I’m a heavy user of the Logstash geoip features which utilize the GeoLite database. To keep up to date with the latest mappings I updated my logstash ansible role to check the current database and retrieve a new one if its older than a certain number of days. This was super easy to do with ansible. To get started I defined a couple of variables in group_vars:
geoip_directory: "/elk/logstash/geoip"
geoip_source: http://geolite.maxmind.com/download/geoip/database/GeoLite2-City.mmdb.gz
geoip_upgrade_days: 30
These variables define the location to put the geoip database, the URL to the latest database and how how often to update the file. To check if a file is outdated I used the stat module’s mtime attribute along with a when conditional:
- name: Get the GeoIP database file name
set_fact: geoip_compressed_file_name="{{ geoip_source | basename }}"

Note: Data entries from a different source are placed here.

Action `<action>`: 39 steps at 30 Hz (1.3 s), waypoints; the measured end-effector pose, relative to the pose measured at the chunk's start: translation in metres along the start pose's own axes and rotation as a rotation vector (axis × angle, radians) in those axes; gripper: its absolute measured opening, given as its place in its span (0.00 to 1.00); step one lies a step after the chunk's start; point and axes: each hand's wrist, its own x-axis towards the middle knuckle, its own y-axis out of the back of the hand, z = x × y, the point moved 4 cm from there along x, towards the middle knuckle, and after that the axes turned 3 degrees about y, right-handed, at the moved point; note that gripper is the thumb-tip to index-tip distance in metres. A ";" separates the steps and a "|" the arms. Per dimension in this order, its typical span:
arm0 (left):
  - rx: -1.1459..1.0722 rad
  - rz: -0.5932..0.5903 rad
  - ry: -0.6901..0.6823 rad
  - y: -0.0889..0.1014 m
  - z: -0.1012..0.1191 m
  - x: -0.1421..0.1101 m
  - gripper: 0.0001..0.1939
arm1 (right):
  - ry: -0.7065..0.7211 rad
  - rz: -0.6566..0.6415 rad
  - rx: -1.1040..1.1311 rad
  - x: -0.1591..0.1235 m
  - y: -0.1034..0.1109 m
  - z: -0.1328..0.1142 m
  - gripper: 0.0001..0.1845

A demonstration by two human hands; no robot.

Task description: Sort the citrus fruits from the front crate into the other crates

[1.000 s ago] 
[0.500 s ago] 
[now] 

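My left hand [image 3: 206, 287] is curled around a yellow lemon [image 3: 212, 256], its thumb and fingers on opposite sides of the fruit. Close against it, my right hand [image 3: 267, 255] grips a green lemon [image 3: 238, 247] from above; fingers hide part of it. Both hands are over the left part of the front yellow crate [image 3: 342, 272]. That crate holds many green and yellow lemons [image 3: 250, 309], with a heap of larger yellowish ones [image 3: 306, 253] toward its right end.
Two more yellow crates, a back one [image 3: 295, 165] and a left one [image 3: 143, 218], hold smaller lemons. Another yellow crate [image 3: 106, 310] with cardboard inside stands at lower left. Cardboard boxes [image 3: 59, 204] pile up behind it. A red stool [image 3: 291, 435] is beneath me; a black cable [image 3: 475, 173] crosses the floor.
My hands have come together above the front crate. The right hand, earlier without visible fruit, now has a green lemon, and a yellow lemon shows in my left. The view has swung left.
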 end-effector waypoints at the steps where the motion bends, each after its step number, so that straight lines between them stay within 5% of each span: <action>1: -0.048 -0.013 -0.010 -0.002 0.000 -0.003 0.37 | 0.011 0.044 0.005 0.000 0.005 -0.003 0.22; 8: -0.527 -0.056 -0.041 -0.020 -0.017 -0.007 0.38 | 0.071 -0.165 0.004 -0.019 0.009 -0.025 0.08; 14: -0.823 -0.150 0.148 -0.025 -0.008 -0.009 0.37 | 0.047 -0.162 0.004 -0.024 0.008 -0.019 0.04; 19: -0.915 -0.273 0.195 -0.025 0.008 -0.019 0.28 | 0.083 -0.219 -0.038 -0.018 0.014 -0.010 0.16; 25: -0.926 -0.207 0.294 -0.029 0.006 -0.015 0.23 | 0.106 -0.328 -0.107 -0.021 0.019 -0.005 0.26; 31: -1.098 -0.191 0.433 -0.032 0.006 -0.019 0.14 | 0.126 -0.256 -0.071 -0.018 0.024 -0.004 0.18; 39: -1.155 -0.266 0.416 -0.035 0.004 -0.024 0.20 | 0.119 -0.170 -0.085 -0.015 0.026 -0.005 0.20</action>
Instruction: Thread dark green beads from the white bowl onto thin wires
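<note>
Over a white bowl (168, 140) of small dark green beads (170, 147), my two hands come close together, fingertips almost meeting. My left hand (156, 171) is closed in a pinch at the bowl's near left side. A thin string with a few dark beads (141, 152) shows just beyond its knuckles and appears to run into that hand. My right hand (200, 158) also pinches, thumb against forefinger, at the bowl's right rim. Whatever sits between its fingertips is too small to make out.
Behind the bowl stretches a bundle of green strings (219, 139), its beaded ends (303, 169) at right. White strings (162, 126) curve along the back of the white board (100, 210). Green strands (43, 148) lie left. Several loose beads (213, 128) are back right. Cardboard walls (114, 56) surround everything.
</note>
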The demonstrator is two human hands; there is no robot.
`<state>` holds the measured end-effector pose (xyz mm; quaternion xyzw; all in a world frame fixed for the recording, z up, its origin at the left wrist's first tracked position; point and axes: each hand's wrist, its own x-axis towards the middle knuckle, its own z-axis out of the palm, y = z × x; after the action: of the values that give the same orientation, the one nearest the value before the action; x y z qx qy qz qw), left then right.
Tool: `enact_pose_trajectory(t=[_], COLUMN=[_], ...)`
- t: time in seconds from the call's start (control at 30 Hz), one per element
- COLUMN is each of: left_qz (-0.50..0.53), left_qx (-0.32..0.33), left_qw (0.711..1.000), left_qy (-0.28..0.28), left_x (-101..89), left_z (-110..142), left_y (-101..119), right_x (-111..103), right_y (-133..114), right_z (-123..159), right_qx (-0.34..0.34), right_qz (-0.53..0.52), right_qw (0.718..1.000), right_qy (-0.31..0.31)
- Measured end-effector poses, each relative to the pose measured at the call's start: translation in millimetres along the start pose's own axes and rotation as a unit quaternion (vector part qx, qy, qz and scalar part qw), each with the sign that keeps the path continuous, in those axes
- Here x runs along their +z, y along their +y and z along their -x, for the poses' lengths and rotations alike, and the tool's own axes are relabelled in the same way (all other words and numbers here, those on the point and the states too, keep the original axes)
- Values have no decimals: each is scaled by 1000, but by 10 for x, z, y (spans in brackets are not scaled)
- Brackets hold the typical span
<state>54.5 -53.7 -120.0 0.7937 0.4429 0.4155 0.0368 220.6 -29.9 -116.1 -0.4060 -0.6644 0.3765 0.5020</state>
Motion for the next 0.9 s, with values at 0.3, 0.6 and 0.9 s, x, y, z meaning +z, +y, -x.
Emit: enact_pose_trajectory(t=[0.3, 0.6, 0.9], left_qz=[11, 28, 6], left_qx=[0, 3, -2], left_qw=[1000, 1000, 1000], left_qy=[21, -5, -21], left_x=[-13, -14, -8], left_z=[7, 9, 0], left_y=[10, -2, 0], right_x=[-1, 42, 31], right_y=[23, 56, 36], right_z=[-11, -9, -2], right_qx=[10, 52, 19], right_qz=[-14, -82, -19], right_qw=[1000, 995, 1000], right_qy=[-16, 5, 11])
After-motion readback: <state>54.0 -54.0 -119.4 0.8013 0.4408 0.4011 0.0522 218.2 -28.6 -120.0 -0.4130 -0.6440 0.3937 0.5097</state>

- name: Get the GeoIP database file name
set_fact: geoip_uncompressed_file_name="{{ geoip_compressed_file_name | replace('.gz', '') }}"
- name: Retrieving file stat data from {{ geoip_directory }}/{{ geoip_uncompressed_file_name }}"
stat:
path: "{{ geoip_directory }}/{{ geoip_uncompressed_file_name }}"
register: stat_results
- name: "Download the latest GeoIP database from {{ geoip_source }}"
get_url:
url: "{{ geoip_source }}"
dest: "{{ geoip_directory }}"
mode: 0600
when: ((ansible_date_time.epoch|int - stat_results.stat.mtime) > (geoip_upgrade_days * 60 * 60 * 24))
register: downloaded_geoip_file
- name: "Uncompressing the GeoIP file {{ geoip_directory }}/{{ geoip_compressed_file_name }}"
shell: gunzip -f "{{ geoip_directory }}/{{ geoip_compressed_file_name }}"
when: downloaded_geoip_file.changed
I still need to add a couple of checks to deal with edge conditions but this is definitely a step up from what I was doing previously. Viva la ansible!